Figura 1.11. Reações de oxidação-redução de outras espécies eletroativas encontradas no cérebro humano. Figura adaptada da referência 45.

Desde os trabalhos pioneiros na década de 60, muitos outros trabalhos científicos foram surgindo utilizando elétrodos sólidos modificados quimicamente como dispositivos eletroquímicos para a determinação das catecolaminas, na presença de vários interferentes.

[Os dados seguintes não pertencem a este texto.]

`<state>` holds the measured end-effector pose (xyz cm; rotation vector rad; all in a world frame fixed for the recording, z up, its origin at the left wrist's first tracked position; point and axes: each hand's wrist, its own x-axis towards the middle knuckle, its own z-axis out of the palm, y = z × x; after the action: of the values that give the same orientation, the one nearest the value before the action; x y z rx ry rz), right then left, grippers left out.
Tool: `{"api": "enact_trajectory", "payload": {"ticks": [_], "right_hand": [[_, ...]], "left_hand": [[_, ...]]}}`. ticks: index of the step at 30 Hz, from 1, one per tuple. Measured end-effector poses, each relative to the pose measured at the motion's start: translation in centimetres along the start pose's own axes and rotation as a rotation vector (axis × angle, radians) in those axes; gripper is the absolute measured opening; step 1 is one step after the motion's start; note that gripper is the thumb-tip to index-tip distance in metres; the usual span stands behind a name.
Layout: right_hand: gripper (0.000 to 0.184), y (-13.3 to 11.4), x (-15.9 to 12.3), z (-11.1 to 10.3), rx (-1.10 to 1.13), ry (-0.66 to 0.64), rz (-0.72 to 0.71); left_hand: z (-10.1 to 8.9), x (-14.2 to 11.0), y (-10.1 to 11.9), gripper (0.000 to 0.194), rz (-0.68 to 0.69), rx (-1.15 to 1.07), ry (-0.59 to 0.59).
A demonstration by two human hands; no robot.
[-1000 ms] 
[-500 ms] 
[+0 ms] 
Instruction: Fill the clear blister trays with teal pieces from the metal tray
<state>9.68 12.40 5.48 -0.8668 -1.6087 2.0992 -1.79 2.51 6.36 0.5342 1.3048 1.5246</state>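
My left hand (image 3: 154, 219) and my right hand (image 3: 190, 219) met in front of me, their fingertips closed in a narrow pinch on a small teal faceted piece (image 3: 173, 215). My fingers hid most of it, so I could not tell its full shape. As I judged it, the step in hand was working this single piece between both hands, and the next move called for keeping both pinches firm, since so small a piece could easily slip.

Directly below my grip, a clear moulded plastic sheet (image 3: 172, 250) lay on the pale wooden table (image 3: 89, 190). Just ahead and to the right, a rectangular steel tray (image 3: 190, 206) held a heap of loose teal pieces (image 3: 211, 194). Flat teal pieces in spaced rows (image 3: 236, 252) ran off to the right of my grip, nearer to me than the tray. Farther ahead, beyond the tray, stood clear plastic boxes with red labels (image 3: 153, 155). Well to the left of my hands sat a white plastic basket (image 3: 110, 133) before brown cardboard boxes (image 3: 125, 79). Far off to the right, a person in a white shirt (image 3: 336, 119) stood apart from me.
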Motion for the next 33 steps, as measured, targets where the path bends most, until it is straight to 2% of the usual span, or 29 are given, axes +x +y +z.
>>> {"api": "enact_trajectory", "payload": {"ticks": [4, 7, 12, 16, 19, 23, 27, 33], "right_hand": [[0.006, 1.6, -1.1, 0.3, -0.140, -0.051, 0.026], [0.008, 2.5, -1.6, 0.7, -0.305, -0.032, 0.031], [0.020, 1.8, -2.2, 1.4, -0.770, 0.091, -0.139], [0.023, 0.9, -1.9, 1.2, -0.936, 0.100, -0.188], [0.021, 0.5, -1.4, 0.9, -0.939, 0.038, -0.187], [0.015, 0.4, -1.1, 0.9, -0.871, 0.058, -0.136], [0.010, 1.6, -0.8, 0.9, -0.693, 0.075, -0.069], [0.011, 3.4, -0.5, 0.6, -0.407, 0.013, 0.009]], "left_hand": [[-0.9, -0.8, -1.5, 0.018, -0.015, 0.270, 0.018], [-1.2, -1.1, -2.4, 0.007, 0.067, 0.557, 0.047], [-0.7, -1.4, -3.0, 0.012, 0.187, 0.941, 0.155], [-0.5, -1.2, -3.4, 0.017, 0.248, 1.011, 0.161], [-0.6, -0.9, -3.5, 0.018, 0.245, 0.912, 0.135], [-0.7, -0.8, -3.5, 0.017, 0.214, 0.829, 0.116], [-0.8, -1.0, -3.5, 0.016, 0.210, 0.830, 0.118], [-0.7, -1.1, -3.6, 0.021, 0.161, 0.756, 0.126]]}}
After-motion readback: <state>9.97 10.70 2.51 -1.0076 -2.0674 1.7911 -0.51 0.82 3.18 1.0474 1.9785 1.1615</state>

21 Alguns desses trabalhos são apresentados em maior detalhe no Anexo 1 e as estratégias usadas foram:

• elétrodos modificados com polímeros condutores, principalmente o Nafion e filmes poliméricos de ácidos orgânicos, em que a interferência do AA é inibida por repulsão eletrostática (ver Tabelas A1.1 e A1.2 do Anexo 1);

• elétrodos modificados com filmes organizados, como SAMs de ácidos mercaptocarboxílicos ou SAMs incorporando espécies com propriedades eletrocatalíticas (ver Tabela A1.3);

• elétrodos modificados com ADN (biossensores de ADN); • elétrodos modificados com líquidos iónicos (RTILs);

• elétrodos modificados com nanomateriais, como nanopartículas de metais e óxidos de metais, nanotubos de carbono e grafeno, cujas propriedades únicas aumentam a sensibilidade da determinação (ver Tabelas A1.4 e A1.5);

• elétrodos modificados por ligação covalente de aminoácidos à superfície; sensores com base em tensioativos catiónicos e aniónicos para a formação de micelas com o AA e DA, respetivamente; sensores que incorporam novos materiais que surgiram ao longo da última década, como o filme de diamante dopado com boro, por exemplo (ver Tabela A1.6).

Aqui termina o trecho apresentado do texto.